Economic conditions in the United States remained weak in the early summer, but there were signs of stabilizing in some regions of the country, the Federal Reserve (Fed) said on July 29 in its latest survey on business conditions around the nation.
The snapshot of economic conditions found that most districts "indicated that the pace of decline has moderated since the last report or that activity has begun to stabilize, albeit at a low level."
Meanwhile, five districts used the words "slow", "subdued" or "weak" to describe activity levels.
The survey, known as Beige Book, was based on economic information supplied by the Fed's 12 regional banks and collected before July 20, and struck a slightly more positive tone than the last report, which was released in early June.
The manufacturing sector remained subdued but was slightly more positive than in the previous Beige Book, the latest survey found.
Consumer spending in the early summer remained below previous-year levels in most Districts, as households continued to be price conscious. And district reports regarding non-financial services industries were largely negative, although they included a few bright spots.

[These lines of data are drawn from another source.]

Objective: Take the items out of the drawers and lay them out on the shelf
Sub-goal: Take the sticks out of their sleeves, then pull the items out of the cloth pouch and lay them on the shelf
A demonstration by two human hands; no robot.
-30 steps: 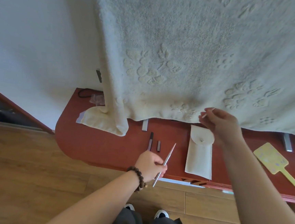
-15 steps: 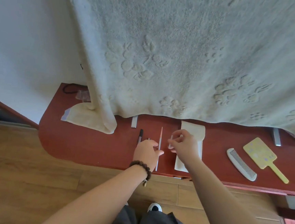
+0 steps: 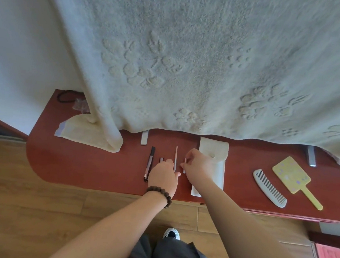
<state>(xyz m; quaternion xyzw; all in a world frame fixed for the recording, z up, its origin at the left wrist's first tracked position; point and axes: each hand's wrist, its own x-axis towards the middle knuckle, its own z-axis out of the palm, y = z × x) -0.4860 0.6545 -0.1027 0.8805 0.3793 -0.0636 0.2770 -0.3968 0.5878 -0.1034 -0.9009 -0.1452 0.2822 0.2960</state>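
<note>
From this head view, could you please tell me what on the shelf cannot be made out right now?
- Rear of the red shelf: draped over by the cream blanket.
- Small pale stick at the right hand: too small to identify; whether the fingers pinch it is unclear.
- Lower end of the thin metal file: behind the left hand, grip unclear.
- Black loop at the shelf's far left corner: partly behind the blanket.

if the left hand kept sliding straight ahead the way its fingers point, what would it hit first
Probably the thin metal file beside the left hand, though it may pass alongside; beyond that the hanging blanket's edge. Depth is hard to judge.
</note>
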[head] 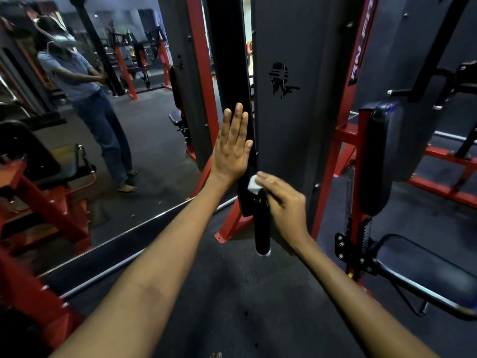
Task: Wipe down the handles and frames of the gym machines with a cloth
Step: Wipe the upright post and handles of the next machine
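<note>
White cloth [252, 184] pinched in the right hand [282, 202], pressed on top of the black handle [262, 223] | left hand [232, 146] flat, fingers straight, against the black upright [227, 60] just above that handle | mirror [90, 112] left of it (reflecting the person).

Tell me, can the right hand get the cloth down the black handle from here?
Probably yes. The right hand already holds the cloth at the handle's top, and nothing blocks the length below it.
</note>
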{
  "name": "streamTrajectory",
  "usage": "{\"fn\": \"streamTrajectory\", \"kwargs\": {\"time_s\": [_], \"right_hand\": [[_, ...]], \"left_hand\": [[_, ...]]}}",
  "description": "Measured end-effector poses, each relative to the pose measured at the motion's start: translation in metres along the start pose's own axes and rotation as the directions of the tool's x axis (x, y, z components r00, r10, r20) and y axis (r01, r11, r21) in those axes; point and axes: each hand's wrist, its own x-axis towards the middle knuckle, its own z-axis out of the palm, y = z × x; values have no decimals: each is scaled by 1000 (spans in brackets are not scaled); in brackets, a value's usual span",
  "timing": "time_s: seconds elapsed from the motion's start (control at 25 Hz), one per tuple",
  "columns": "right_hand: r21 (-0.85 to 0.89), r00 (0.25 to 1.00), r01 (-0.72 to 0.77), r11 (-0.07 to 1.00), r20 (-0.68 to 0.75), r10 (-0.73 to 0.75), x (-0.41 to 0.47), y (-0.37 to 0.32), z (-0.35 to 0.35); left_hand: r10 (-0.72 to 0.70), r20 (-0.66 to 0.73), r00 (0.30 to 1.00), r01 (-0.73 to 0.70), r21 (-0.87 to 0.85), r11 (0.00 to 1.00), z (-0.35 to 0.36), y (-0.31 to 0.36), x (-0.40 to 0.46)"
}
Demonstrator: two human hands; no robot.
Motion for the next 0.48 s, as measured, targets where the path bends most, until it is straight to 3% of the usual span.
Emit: {"fn": "streamTrajectory", "kwargs": {"time_s": [0.08, 0.24, 0.48], "right_hand": [[45, 1000, -11, 999, -11, 12, -24, -2, 5], [38, 957, -286, 957, -36, 288, -101, 13, 0], [98, 977, -207, 973, -30, 211, -19, 2, 6]], "left_hand": [[-6, 6, 1000, 6, 7, 1000, 0, 0, -1], [-19, 12, 1000, 19, 14, 1000, -2, -1, -3], [-15, 6, 1000, 15, 5, 1000, -6, 1, -2]]}}
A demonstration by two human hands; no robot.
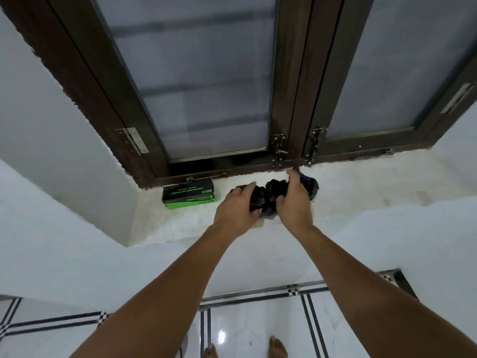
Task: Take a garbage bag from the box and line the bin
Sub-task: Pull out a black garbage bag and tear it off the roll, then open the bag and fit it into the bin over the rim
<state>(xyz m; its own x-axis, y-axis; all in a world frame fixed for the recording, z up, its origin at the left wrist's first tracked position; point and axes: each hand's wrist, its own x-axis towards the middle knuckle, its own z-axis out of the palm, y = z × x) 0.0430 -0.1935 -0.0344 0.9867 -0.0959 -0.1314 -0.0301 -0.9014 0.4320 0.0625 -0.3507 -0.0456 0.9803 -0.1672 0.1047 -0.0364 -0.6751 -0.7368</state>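
Observation:
A crumpled black garbage bag (271, 196) lies bunched on the white window sill (361, 192), and both hands grip it. My left hand (236, 210) clutches its left end. My right hand (294, 202) holds the middle, with a black lump sticking out to the right of it. The green and black garbage bag box (189, 196) lies flat on the sill to the left of my hands, close against the window frame. No bin is in view.
A dark brown window frame (291, 99) with frosted panes and metal latches rises right behind the sill. White walls flank the recess. Below are glossy white floor tiles (258, 326) with black stripes, and my bare feet.

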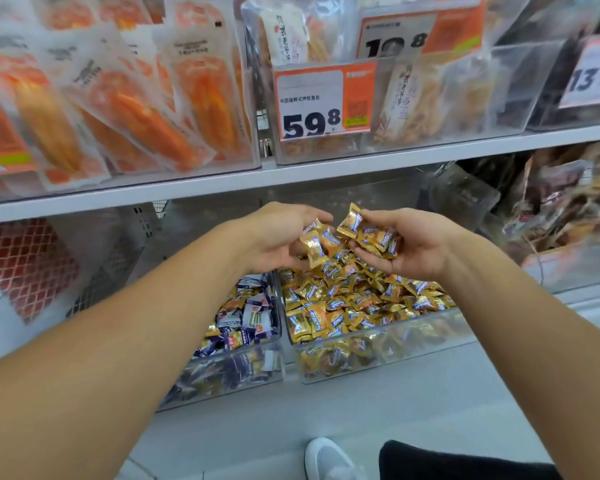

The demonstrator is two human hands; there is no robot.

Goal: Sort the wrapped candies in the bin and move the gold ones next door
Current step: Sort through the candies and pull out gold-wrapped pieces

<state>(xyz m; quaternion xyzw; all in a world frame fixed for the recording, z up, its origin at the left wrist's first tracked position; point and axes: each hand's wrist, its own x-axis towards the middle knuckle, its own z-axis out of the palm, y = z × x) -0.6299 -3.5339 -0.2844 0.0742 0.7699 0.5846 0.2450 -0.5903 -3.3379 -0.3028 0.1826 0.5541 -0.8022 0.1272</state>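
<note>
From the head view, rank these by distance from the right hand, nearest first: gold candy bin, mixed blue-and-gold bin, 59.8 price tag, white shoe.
1. gold candy bin: right beneath the right hand, which holds gold candies.
2. mixed blue-and-gold bin: next door, lower left.
3. 59.8 price tag: on the shelf above, up and left.
4. white shoe: on the floor, bottom of frame.

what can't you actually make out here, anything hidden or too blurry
Head view only:
- Printing on the gold candies: too small.
- How many gold ones remain in the mixed bin: the left forearm covers much of it.
- Candy count in the right hand: fingers hide some.
- Far-right price tag: cut by the edge.
</note>
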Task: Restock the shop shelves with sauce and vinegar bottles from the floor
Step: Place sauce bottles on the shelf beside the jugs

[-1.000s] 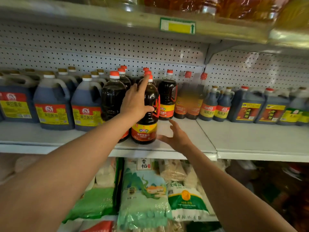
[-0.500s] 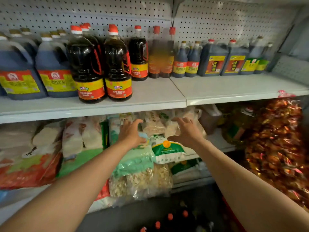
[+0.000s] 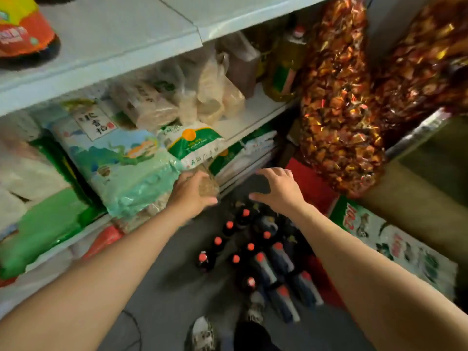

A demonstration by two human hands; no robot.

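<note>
Several dark sauce bottles with red caps (image 3: pixel 250 249) stand clustered on the grey floor (image 3: pixel 164 300) below my hands. My left hand (image 3: pixel 192 193) hangs above them with fingers loosely spread, holding nothing, in front of the rice bags. My right hand (image 3: pixel 276 188) is beside it, fingers spread and relaxed, also empty, above the far end of the cluster. At the top left, the base of a dark bottle with a red and yellow label (image 3: pixel 22 36) stands on the white shelf (image 3: pixel 114 39).
Bags of rice and grain (image 3: pixel 121 160) bulge out of the lower shelf on the left. Big bags of foil-wrapped sweets (image 3: pixel 339 110) hang on the right. A printed sack (image 3: pixel 395 247) lies on the floor at right. My shoe (image 3: pixel 202 333) shows at the bottom.
My left hand let go of the bottle on the shelf. Both hands dropped from shelf height to just above the bottles on the floor, and my view tilted down.
</note>
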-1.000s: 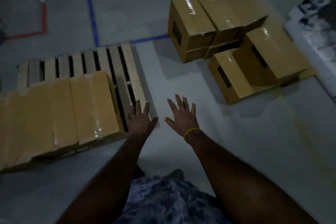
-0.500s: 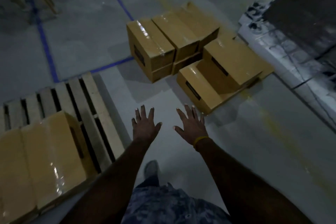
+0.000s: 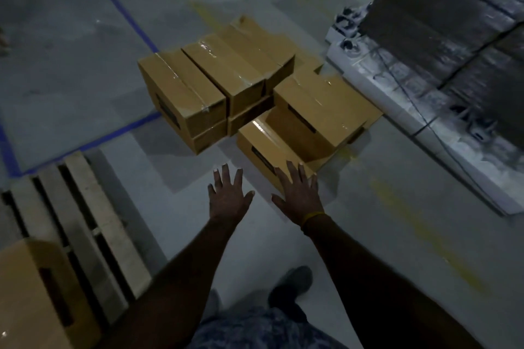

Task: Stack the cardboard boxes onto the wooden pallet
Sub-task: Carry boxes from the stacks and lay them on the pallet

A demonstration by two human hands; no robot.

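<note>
We have turned away from the pallet (image 3: 93, 224), now low at the left with one box (image 3: 31, 292) on it, and the boxes (image 3: 255, 93) on the floor are much closer. Our left hand (image 3: 228, 195) and right hand (image 3: 297, 195) stay spread wide, holding nothing. We think we grab the near box (image 3: 263, 147) next.

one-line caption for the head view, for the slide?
Both hands, left and right, reach open toward the floor pile of cardboard boxes, wooden pallet at left.
</note>
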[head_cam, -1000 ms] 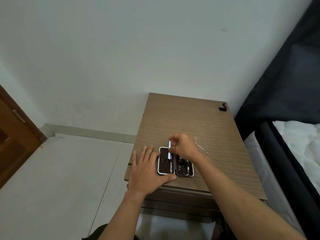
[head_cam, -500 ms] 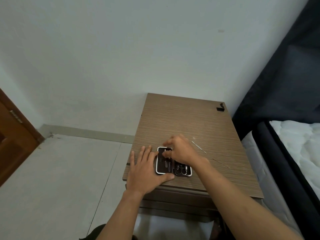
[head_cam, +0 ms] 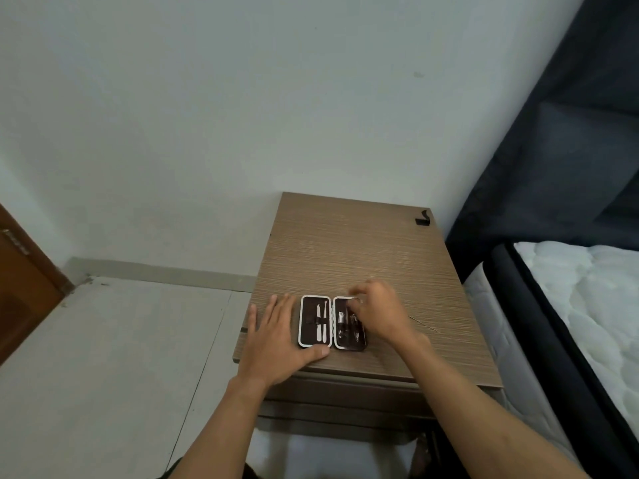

In addition, labor markets remain slack, with most sectors either reducing jobs or holding them steady and aggregate employment continuing to decline, according to the survey.
The survey summarizes comments received from business and other contacts outside the Fed and is not a commentary on the views of Fed officials.
But its findings will figure into discussions when Fed policymakers meet to consider their stance on interest rates and other monetary issues on Aug. 11-12.